Никогда никто не приходил к ней на родительские собрания во время учебы, и было бы страшно стыдно перед разнаряженными одноклассницами, если бы очень плохо одетый и, преждевременно состарившийся, дядя пришел в своей заношенной очень старомодной одежде и дичился бы там на всех.
Работа медсестры в разных городах и больницах очень похожа: утром большей частью приходят торопливые и на вид здоровые пациенты ” на кровь”, и приходится действовать быстро и точно как автомат. А днем тянутся уже вырванные хворью из жизни, “настоящие” больные. Единственная разница: большом городе они неразговорчивы и не откликаются на ласковое обращение и не понятно, как им ” угодить”. Поначалу это смущало, но со временем Люля поняла, что когда людей вокруг слишком много – лучше стараться не обращать на них внимания и дежурно улыбаться. Клиника, в которой работала Люля, была коммерческая, с большим штатом разных специалистов, но каждый был сам за себя, и все они были чужие и далекие.
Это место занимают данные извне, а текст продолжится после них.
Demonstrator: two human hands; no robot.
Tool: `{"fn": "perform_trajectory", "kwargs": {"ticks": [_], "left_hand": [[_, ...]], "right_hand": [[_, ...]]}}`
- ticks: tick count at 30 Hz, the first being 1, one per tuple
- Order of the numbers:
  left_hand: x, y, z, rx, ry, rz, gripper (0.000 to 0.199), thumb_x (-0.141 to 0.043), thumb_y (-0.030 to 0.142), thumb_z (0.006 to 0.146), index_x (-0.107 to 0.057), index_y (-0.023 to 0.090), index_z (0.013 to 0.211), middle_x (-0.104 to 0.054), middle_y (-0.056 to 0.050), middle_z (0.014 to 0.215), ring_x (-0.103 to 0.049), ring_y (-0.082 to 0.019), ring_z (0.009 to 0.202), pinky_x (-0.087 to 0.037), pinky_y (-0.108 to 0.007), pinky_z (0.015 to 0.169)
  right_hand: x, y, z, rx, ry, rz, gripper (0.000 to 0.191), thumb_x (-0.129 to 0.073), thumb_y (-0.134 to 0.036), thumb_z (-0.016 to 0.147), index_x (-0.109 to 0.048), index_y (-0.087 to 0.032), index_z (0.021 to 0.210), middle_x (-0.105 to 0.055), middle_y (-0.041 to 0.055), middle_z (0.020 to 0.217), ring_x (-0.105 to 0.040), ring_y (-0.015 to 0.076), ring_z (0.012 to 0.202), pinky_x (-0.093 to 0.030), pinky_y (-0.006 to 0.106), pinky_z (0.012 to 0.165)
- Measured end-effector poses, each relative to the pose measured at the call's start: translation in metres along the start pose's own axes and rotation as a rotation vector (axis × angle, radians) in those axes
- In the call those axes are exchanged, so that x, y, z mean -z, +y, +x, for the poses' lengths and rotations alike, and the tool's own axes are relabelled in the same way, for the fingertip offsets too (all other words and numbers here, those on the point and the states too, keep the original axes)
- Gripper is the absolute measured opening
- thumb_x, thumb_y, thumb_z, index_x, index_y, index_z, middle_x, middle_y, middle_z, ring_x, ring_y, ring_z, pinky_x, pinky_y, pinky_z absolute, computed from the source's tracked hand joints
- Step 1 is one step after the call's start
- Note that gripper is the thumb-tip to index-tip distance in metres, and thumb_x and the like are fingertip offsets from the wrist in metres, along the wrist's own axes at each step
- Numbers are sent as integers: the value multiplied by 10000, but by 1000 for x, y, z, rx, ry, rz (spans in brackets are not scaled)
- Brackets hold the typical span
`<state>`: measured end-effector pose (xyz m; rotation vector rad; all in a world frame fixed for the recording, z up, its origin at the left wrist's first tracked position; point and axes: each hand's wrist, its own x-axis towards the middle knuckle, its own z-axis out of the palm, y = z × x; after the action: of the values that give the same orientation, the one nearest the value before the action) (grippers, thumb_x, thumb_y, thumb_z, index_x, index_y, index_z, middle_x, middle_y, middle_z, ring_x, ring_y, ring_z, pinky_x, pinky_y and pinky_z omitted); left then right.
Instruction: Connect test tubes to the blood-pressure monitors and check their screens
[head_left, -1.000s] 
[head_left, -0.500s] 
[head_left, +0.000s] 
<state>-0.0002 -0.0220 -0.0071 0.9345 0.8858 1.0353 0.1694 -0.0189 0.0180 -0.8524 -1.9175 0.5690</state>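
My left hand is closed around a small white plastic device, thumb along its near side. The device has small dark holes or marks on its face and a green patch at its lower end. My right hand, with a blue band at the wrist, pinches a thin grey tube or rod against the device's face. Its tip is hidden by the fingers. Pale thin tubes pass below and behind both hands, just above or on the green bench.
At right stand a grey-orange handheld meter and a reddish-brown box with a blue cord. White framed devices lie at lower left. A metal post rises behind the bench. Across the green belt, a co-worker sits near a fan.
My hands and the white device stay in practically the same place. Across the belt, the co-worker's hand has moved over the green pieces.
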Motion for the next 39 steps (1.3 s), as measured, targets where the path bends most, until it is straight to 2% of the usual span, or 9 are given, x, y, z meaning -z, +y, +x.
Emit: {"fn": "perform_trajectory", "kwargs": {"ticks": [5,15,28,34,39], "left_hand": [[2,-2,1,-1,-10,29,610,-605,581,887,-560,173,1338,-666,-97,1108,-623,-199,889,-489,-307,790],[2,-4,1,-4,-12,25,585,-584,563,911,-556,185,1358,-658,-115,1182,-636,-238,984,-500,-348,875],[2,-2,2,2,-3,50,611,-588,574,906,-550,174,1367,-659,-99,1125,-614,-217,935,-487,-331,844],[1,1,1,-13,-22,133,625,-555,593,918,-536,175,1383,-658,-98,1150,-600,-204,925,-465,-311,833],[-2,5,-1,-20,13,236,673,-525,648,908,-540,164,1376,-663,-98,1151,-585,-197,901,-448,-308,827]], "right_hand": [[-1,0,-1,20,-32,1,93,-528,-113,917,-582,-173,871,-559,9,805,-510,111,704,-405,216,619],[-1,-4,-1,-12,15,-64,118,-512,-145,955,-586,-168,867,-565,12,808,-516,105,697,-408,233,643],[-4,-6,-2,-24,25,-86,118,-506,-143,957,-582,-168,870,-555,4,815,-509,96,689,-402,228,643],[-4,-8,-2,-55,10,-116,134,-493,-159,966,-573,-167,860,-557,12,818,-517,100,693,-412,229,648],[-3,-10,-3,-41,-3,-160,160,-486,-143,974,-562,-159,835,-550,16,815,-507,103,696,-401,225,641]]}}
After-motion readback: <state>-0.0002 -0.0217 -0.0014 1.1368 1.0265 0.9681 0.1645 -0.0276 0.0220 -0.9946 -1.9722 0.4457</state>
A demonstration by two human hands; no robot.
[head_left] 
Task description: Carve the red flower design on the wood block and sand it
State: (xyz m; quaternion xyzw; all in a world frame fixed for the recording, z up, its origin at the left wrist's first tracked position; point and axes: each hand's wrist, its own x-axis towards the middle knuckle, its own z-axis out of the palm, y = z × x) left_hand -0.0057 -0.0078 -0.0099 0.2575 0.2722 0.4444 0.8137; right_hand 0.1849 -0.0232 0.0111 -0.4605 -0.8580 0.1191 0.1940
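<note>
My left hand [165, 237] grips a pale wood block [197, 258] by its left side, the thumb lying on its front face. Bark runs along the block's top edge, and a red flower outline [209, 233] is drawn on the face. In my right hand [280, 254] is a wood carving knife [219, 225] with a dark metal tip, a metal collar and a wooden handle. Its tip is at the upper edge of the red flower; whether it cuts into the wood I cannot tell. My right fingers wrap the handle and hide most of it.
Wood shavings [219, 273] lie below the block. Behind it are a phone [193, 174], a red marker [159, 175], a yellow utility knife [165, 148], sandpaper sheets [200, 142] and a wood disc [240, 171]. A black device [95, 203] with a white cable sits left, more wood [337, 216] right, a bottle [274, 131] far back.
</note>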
Только хирург толстяк-весельчак, как его все звали Славик, смешил до слез совсем нехитрыми шутками. Когда он уходил из помещения, все оставались в приподнятом настроении, но никто не мог понять, что было такого веселого, в его словах. Было удивительно, как он умудрялся, выдавая любые известные ему секреты, высмеивая всех и каждого, говоря пошлости и непристойности, быть со всеми окружающими в хороших приятельских отношениях.